Una voz apareció en la línea.
– Operadora.
– Habla el detective Moore, del Departamento de Policía de Boston. Necesito un contacto de emergencia con la Biblioteca Pública de Boston.
– Jesuítas en el espacio -dijo Frost desde el asiento de atrás-. De eso trata el libro.
Bajaban por la calle Center, Moore al volante, con las sirenas encendidas. Dos patrulleros iban delante de ellos.
– Mi mujer pertenece a un círculo de lectores, ¿saben? -dijo Frost-. Recuerdo que me habló de El gorrión.
– ¿Así que es ciencia ficción? -preguntó Rizzoli.
– No, es una de esas cosas de religión profunda. ¿Cuál es la naturaleza de Dios? Ese tipo de material.
– Entonces no necesito leerlo -dijo Rizzoli-. Conozco todas las respuestas. Soy católica.
Moore vio la calle que cortaba y dijo:
– Estamos cerca.
La dirección que buscaban era en Jamaica Plain, un barrio al oeste de Boston, situado entre Franklin Park y la zona limítrofe de Brookline. El nombre de la mujer era Nina Peyton. Una semana atrás se había llevado un ejemplar de El gorrión de la sede de Jamaica Plain. De todos los socios del área de Boston que habían sacado ejemplares del libro, Nina Peyton había sido la única en no atender el teléfono a las dos de la mañana.
– Aquí estamos -dijo Moore, mientras el patrullero que tenían delante doblaba por la calle Eliot. Lo siguió una cuadra más y frenó tras él.
Las luces del patrullero lanzaban surrealistas relámpagos azules hacia la noche mientras Moore, Rizzoli y Frost se acercaban a la galería principal de la casa. Una luz mortecina resplandecía dentro.

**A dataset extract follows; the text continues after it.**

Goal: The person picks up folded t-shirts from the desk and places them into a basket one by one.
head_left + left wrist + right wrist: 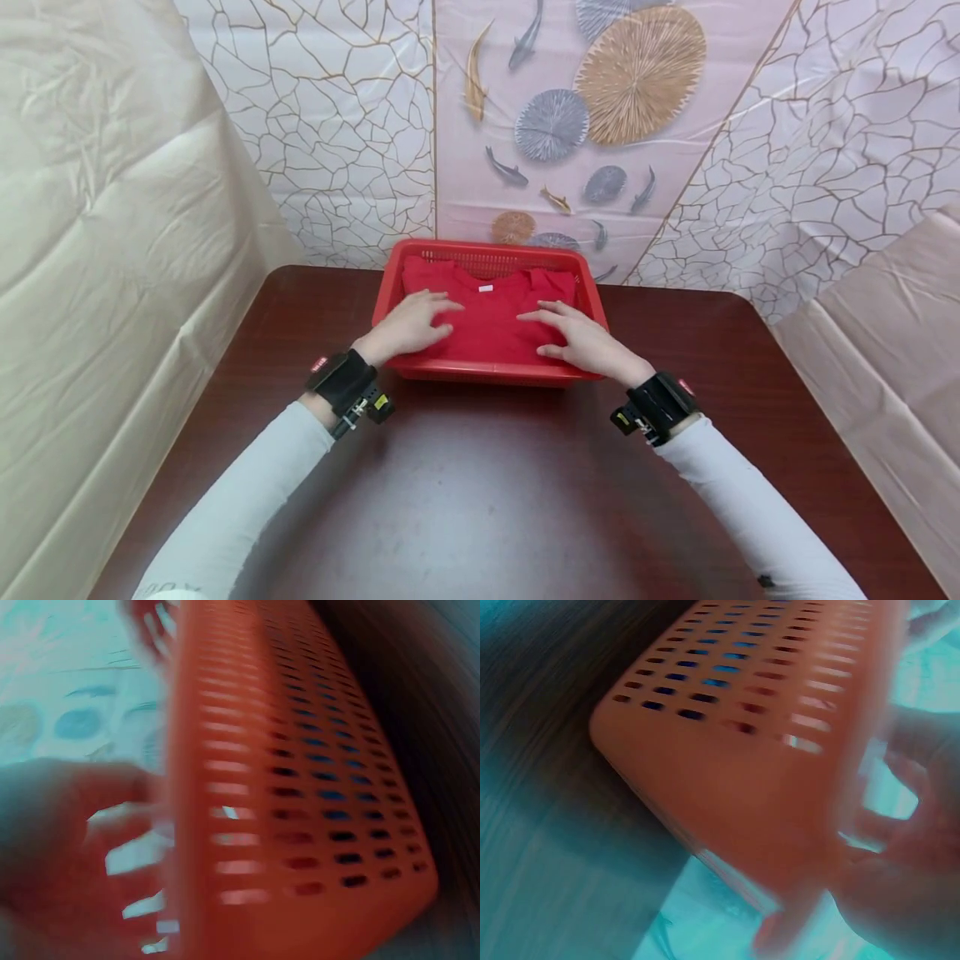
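A red plastic basket (491, 367) with slotted sides stands toward the back of the table. Inside lies a folded red shirt (487, 321) with a small white label at its collar. Over the basket's left part reaches my left hand (414, 323), its fingers extended inward. My right hand (588, 340) reaches over the right part, fingers spread toward the middle. Neither hand grips anything; whether the fingertips touch the shirt I cannot tell. Both wrist views are blurred, with the left hand (67, 832) and right hand (915, 840) beyond the basket's slotted wall.
The dark reddish-brown table (480, 483) extends in front of the basket and to both sides. Behind it hangs a patterned sheet (337, 125) with fish and round motifs. Pale cloth (112, 250) hangs at the left, and another cloth (885, 333) at the right.
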Demonstrator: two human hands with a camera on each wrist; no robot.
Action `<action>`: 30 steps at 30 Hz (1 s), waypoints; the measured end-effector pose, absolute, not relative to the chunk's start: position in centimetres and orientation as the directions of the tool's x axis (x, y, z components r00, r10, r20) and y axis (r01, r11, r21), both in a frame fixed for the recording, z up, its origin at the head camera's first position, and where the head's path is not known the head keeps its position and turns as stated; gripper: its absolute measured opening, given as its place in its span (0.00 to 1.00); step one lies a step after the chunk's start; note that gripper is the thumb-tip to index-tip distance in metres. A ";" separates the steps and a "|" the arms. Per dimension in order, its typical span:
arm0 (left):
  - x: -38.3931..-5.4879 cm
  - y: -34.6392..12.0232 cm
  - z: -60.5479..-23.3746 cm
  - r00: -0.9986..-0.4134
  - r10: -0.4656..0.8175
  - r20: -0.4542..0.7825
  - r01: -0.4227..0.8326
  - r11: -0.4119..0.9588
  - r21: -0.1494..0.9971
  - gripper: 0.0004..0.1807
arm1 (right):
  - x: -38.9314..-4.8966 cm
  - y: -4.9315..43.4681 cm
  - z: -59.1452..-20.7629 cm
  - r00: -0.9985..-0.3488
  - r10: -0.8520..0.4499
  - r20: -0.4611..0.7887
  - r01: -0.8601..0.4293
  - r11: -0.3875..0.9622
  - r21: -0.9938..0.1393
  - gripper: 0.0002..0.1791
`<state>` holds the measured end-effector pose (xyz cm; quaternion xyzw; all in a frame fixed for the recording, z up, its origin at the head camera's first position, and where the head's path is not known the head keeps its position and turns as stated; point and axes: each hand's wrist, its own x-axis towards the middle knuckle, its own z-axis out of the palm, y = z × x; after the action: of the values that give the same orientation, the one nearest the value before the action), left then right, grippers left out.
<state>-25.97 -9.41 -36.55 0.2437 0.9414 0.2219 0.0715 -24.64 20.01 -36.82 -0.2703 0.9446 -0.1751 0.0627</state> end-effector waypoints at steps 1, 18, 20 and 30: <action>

Moore miró a Frost, que asintió y rodeó la casa hasta la puerta trasera.
Rizzoli golpeó la puerta principal mientras gritaba:
– ¡Policía!
Esperaron unos segundos.
Rizzoli volvió a golpear, esta vez más fuerte.
– Señorita Peyton, es la policía. ¡Abra la puerta!
Se produjo otra pausa de tres segundos. De repente la voz de Frost chilló en sus radios.
– Hay un panel de vidrio roto en esta ventana.
Moore y Rizzoli intercambiaron miradas, y sin decir una palabra tomaron la decisión.
Con la culata de su linterna, Moore rompió el panel de vidrio próximo a la puerta principal, metió el brazo dentro y destrabó el pasador de la puerta. Rizzoli fue la primera en entrar en la casa, moviéndose casi a gatas, el arma trazando un arco. Moore iba tras ella, con la adrenalina al máximo mientras registraba una rápida sucesión de imágenes. Piso de madera. Un ropero abierto. Cocina al frente, living a la derecha. Una sola lámpara brillaba sobre una mesita.
– El dormitorio -dijo Rizzoli.
– Vamos.
Llegaron al pasillo, Rizzoli delante, su cabeza moviéndose a izquierda y derecha mientras pasaban por el baño y un cuarto de huéspedes, ambos vacíos. La puerta al final del pasillo estaba apenas entreabierta; no podían ver más allá, en la oscuridad que había detrás.